Folha de S. Paulo


editorial

Cultura sustentável

São positivas, embora incipientes, as mudanças na Lei Rouanet anunciadas pela pasta da Cultura. Implementadas via instrução normativa, as novas regras buscam conferir maior transparência e celeridade ao principal mecanismo oficial de incentivo à cultura.

Há muito a legislação carecia de melhora. Em especial nos últimos meses avolumaram-se críticas e denúncias de irregularidades em seu funcionamento.

Em junho do ano passado, a Operação Boca-Livre, deflagrada pela Polícia Federal, revelou uma série de fraudes na utilização da Rouanet, com desvios estimados em R$ 180 milhões desde 2001.

Em setembro foi instaurada CPI na Câmara para apurar tais delitos, mas grande parte do debate vem sendo obscurecido pela polarização ideológica em torno do tema.

Nesse cenário, são oportunas as normas divulgadas pelo ministério para coibir possíveis golpes. A partir de agora, produtores utilizarão um cartão para movimentar os recursos captados por meio da lei, o que permitirá a disponibilização imediata dos gastos no site do Portal da Transparência.

No modelo anterior, a prestação de contas ocorria de forma manual, com o envio das notas fiscais. Como o governo mostrou-se incapaz de fiscalizar tamanho volume de documentos, mais de 8.000 projetos continuam sem análise.

Em resposta a outra distorção da lei, criaram-se parâmetros para limitar a concessão de benefícios tributários a atividades que podem se financiar no mercado.

Passa a vigorar teto de R$ 10 milhões para a captação em cada projeto; vedam-se propostas cuja perspectiva de receita seja superior ao valor pedido de patrocínio.

Ainda que meritórias, as novas normas são um paliativo enquanto não se vota o projeto de reforma da Rouanet, cuja tramitação no Congresso já dura sete anos.

Quando de sua criação, em fins de 1991, a lei buscava diversificar as formas de financiamento da cultura por meio da participação do mercado. Na prática, a política de benesses oficiais acabou por desestimular o investimento privado.
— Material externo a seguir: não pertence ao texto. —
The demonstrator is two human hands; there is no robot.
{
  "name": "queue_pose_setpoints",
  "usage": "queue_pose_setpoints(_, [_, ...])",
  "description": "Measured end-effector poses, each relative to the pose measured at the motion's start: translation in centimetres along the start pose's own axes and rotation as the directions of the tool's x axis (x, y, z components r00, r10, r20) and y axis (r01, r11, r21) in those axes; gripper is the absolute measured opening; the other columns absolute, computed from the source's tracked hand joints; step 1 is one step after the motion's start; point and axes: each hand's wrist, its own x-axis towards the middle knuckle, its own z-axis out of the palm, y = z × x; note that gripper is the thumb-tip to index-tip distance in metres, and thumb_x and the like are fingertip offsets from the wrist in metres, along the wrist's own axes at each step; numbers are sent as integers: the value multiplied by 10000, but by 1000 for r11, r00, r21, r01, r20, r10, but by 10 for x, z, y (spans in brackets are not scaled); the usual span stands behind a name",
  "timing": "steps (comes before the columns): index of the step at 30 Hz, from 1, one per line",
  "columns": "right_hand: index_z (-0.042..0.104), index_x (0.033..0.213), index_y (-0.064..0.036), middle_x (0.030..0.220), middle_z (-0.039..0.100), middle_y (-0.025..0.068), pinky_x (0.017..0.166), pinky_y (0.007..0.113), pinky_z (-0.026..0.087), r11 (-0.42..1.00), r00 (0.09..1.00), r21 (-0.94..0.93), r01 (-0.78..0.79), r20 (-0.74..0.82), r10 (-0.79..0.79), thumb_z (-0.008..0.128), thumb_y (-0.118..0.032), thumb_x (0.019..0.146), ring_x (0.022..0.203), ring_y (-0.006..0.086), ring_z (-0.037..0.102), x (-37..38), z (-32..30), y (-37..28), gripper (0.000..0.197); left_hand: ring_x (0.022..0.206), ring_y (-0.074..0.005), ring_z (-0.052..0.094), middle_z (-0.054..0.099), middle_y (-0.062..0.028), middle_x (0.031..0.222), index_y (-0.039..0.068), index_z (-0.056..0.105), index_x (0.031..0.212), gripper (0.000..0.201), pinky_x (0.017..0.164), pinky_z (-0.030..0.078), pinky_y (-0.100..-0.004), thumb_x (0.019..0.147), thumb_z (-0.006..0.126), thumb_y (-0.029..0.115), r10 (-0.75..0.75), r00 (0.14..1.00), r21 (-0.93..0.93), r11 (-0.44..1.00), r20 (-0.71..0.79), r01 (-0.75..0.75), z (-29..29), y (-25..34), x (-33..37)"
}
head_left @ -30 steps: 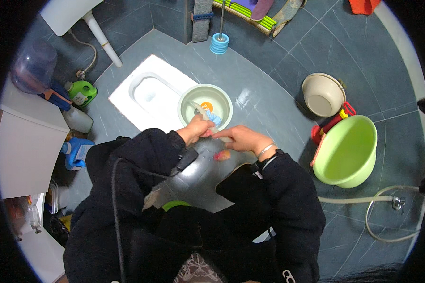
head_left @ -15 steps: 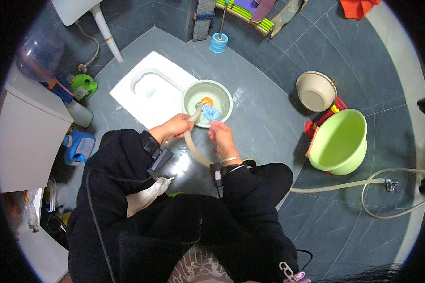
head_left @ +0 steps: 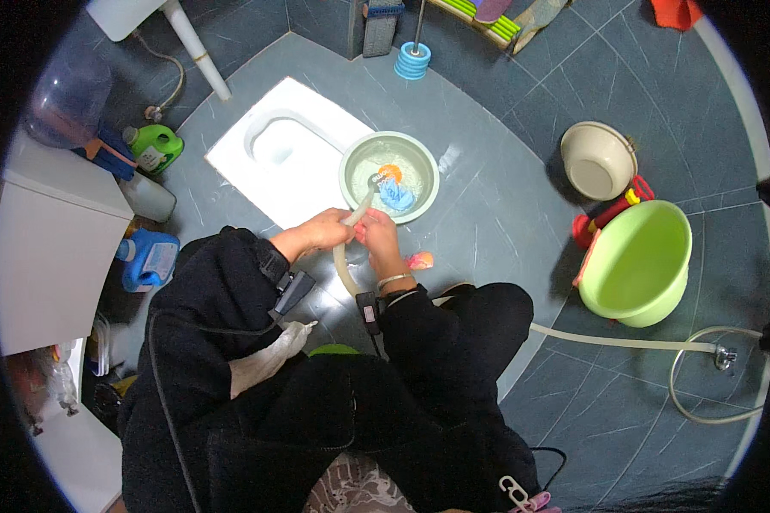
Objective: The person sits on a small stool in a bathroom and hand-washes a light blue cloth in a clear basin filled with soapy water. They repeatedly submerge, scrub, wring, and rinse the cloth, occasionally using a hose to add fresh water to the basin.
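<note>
A pale hose (head_left: 347, 275) runs up between my forearms, and its end points down into a grey-green basin (head_left: 430, 201). My left hand (head_left: 327, 231) is closed round the hose beside the basin's near rim. Close against it, my right hand (head_left: 378, 236) has its fingers curled at the hose; the fingertips are partly hidden. Inside the basin are water and a crumpled light blue cloth (head_left: 396, 196), with an orange round patch (head_left: 390, 173) behind it. Right of my right wrist, a small pink-orange piece (head_left: 420, 261) lies on the floor.
The basin stands against a white squat toilet (head_left: 312, 111). To the right are a beige basin (head_left: 601, 167), a lime-green basin (head_left: 637, 265) and a wall tap (head_left: 725, 357) with a hose. Green (head_left: 158, 147) and blue (head_left: 151, 261) bottles stand left, beside a white cabinet (head_left: 56, 256).
My right hand has moved left and up to the hose, next to my left hand. The pink-orange piece now shows on the floor. The whole view has shifted slightly.
</note>
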Motion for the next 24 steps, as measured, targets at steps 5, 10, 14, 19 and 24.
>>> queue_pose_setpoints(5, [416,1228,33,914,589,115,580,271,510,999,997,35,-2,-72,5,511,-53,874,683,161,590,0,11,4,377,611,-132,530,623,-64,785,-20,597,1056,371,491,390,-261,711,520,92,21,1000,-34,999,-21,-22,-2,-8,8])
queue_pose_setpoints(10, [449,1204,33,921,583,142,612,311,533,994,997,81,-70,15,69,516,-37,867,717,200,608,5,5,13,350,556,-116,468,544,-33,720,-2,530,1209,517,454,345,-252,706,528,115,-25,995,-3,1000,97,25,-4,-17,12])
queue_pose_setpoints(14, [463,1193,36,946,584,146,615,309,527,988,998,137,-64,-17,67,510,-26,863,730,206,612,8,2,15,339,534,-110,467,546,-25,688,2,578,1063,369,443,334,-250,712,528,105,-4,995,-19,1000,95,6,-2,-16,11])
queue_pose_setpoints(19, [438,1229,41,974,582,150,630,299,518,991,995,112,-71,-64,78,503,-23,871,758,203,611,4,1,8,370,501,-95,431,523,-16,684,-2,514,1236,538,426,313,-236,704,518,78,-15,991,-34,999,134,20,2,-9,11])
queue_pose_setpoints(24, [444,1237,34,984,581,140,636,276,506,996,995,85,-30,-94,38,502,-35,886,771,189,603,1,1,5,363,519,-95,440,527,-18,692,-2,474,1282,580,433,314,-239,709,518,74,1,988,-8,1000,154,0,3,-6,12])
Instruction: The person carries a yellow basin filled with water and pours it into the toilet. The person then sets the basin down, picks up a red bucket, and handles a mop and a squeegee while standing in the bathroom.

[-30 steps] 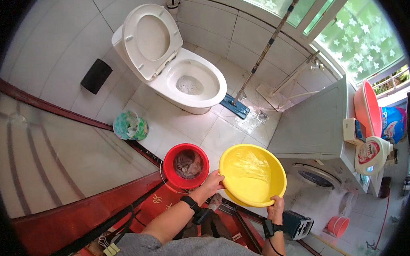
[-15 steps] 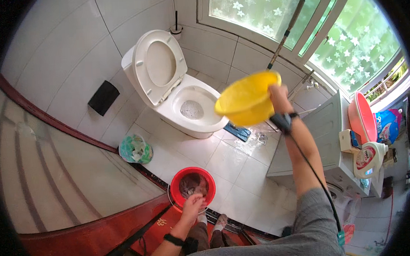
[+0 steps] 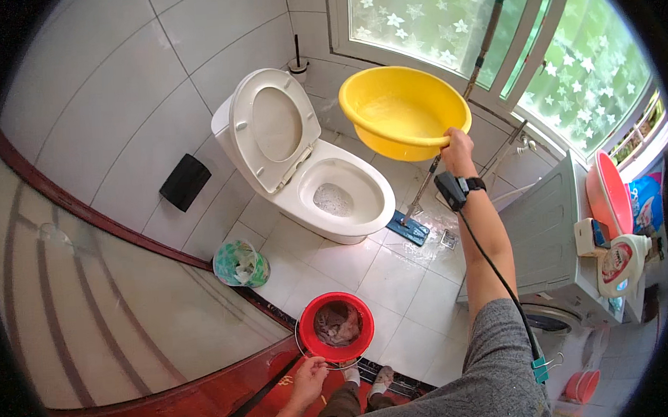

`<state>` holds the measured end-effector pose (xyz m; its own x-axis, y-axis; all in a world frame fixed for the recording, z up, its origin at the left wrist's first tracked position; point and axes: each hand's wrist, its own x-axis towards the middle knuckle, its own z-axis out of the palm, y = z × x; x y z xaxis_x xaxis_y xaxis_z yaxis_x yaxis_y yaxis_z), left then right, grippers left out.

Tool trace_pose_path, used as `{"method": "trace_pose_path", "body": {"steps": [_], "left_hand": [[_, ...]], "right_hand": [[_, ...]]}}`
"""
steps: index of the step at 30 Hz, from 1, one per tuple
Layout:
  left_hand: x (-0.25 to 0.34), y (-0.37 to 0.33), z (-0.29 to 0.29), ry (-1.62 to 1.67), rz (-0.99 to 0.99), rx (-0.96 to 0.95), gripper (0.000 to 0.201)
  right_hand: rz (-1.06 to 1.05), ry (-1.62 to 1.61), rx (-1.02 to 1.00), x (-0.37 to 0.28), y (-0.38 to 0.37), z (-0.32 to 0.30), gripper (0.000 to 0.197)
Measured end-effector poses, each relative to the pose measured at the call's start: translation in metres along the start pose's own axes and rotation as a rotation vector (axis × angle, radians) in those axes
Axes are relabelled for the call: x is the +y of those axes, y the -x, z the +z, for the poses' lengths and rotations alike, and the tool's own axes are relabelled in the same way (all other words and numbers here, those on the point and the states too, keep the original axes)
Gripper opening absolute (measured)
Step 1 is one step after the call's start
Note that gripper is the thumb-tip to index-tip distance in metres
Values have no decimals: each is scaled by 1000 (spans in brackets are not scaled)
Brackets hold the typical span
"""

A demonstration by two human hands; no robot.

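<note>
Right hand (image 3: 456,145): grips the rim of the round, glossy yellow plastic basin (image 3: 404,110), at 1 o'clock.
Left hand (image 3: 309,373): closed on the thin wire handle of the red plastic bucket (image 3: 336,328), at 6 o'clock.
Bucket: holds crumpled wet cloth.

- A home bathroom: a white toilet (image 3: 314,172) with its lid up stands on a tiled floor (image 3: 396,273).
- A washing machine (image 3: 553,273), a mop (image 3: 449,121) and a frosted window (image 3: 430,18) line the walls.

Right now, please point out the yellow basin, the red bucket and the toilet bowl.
yellow basin (image 3: 404,108), head view, on its inner wall.
red bucket (image 3: 310,336), head view, on its left rim.
toilet bowl (image 3: 370,178), head view, on the white rim at the right.
</note>
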<state>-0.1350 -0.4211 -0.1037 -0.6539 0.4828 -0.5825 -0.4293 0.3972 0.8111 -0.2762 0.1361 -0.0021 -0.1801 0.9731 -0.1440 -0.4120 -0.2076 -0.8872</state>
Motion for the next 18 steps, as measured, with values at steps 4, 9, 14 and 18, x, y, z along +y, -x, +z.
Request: {"method": "trace_pose_path", "body": {"steps": [4,9,14,18], "left_hand": [[-17,3,0,-90,-35,29,20],[-67,8,-13,-276,-45,17,20],[-91,16,-35,-315,-233,-9,17],[-85,31,-47,-141,-429,84,16]], "right_hand": [[143,-162,-112,17,15,-69,21],[189,-92,-96,18,86,-193,30],[197,241,92,-11,161,-329,28],[295,430,246,-21,183,-390,25]]}}
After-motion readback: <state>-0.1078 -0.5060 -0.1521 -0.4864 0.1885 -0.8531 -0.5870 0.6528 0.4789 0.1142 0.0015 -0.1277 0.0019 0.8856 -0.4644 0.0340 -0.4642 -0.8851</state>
Patrocinadores podem descontar do Imposto de Renda até 100% do que desembolsaram. Artistas nem precisam se preocupar com a bilheteria, uma vez que os projetos já estão pagos no lançamento.

Reformular a lei demandará esforços para estimular um mercado sustentável, em que empreendedores assumam contrapartidas e riscos -com o incentivo estatal concentrado nas atividades de formação (bibliotecas, cursos) e de menor vocação comercial.